■ Task
Your output should be the complete listing, repeated exactly.

━━━━━━━━━━━━━━━━━━━━━━━━━━━━━━

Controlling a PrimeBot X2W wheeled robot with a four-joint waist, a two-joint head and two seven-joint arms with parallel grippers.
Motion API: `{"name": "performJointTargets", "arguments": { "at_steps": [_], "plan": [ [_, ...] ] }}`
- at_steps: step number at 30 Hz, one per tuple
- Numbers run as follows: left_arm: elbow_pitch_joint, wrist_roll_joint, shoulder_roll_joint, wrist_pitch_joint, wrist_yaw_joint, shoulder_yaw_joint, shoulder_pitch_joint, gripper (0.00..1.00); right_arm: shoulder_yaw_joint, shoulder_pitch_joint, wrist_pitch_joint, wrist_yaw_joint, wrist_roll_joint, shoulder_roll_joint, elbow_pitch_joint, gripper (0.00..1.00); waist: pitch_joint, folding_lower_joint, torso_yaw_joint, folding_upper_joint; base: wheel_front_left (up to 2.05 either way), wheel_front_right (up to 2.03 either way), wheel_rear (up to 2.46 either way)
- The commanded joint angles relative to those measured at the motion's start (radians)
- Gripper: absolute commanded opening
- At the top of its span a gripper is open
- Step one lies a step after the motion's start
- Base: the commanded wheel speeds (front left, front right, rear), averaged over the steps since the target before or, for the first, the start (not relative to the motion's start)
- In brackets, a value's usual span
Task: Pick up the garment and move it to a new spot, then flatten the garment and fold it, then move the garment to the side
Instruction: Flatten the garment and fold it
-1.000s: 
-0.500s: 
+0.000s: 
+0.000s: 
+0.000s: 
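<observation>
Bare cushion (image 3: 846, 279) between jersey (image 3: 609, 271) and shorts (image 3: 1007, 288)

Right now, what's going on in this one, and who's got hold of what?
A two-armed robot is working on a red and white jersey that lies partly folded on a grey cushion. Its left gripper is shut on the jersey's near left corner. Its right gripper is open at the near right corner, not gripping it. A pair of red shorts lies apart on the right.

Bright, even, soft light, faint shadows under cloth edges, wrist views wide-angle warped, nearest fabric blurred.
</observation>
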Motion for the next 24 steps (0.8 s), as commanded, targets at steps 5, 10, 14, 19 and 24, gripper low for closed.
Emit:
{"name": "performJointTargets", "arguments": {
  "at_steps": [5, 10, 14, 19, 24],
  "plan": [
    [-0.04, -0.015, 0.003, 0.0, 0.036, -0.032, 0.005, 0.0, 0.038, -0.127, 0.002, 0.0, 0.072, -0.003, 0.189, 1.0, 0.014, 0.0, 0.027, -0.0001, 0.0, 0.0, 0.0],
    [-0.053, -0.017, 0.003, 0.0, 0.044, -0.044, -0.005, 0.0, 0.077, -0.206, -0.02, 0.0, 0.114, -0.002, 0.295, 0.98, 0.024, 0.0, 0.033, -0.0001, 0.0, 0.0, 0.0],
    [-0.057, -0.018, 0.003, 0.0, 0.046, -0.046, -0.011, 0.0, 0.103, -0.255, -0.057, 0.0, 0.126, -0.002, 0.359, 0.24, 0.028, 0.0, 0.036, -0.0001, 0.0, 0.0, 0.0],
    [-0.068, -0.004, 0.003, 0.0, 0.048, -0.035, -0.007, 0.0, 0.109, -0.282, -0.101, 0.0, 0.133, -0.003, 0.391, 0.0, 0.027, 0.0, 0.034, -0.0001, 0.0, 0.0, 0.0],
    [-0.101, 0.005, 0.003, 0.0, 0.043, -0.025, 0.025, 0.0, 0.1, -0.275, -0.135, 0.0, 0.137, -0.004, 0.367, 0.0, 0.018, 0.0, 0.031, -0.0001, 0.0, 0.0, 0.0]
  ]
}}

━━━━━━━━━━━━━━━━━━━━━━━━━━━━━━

■ Answer below
Controlling a PrimeBot X2W wheeled robot with a four-joint waist, a two-joint head and two seven-joint arms with parallel grippers.
Motion API: `{"name": "performJointTargets", "arguments": { "at_steps": [_], "plan": [ [_, ...] ] }}`
- at_steps: step number at 30 Hz, one per tuple
- Numbers run as follows: left_arm: elbow_pitch_joint, wrist_roll_joint, shoulder_roll_joint, wrist_pitch_joint, wrist_yaw_joint, shoulder_yaw_joint, shoulder_pitch_joint, gripper (0.00..1.00); right_arm: shoulder_yaw_joint, shoulder_pitch_joint, wrist_pitch_joint, wrist_yaw_joint, wrist_roll_joint, shoulder_roll_joint, elbow_pitch_joint, gripper (0.00..1.00); waist: pitch_joint, folding_lower_joint, torso_yaw_joint, folding_upper_joint; base: wheel_front_left (up to 2.05 either way), wheel_front_right (up to 2.03 either way), wheel_rear (up to 2.46 either way)
- The commanded joint angles relative to those measured at the motion's start (radians)
- Gripper: absolute commanded opening
- At the top of its span a gripper is open
- Step one lies a step after the motion's start
- Base: the commanded wheel speeds (front left, front right, rear), averaged over the steps since the target before or, for the first, the start (not relative to the motion's start)
- In brackets, a value's usual span
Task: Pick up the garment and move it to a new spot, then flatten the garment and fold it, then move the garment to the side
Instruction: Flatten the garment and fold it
-1.000s: 
-0.500s: 
+0.000s: 
+0.000s: 
+0.000s: 
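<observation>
Bare cushion (image 3: 846, 279) between jersey (image 3: 609, 271) and shorts (image 3: 1007, 288)

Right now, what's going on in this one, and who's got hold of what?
A two-armed robot is working on a red and white jersey that lies partly folded on a grey cushion. Its left gripper is shut on the jersey's near left corner. Its right gripper is open at the near right corner, not gripping it. A pair of red shorts lies apart on the right.

Bright, even, soft light, faint shadows under cloth edges, wrist views wide-angle warped, nearest fabric blurred.
</observation>
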Motion for the next 24 steps (0.8 s), as commanded, targets at steps 5, 10, 14, 19 and 24, gripper low for closed.
Emit:
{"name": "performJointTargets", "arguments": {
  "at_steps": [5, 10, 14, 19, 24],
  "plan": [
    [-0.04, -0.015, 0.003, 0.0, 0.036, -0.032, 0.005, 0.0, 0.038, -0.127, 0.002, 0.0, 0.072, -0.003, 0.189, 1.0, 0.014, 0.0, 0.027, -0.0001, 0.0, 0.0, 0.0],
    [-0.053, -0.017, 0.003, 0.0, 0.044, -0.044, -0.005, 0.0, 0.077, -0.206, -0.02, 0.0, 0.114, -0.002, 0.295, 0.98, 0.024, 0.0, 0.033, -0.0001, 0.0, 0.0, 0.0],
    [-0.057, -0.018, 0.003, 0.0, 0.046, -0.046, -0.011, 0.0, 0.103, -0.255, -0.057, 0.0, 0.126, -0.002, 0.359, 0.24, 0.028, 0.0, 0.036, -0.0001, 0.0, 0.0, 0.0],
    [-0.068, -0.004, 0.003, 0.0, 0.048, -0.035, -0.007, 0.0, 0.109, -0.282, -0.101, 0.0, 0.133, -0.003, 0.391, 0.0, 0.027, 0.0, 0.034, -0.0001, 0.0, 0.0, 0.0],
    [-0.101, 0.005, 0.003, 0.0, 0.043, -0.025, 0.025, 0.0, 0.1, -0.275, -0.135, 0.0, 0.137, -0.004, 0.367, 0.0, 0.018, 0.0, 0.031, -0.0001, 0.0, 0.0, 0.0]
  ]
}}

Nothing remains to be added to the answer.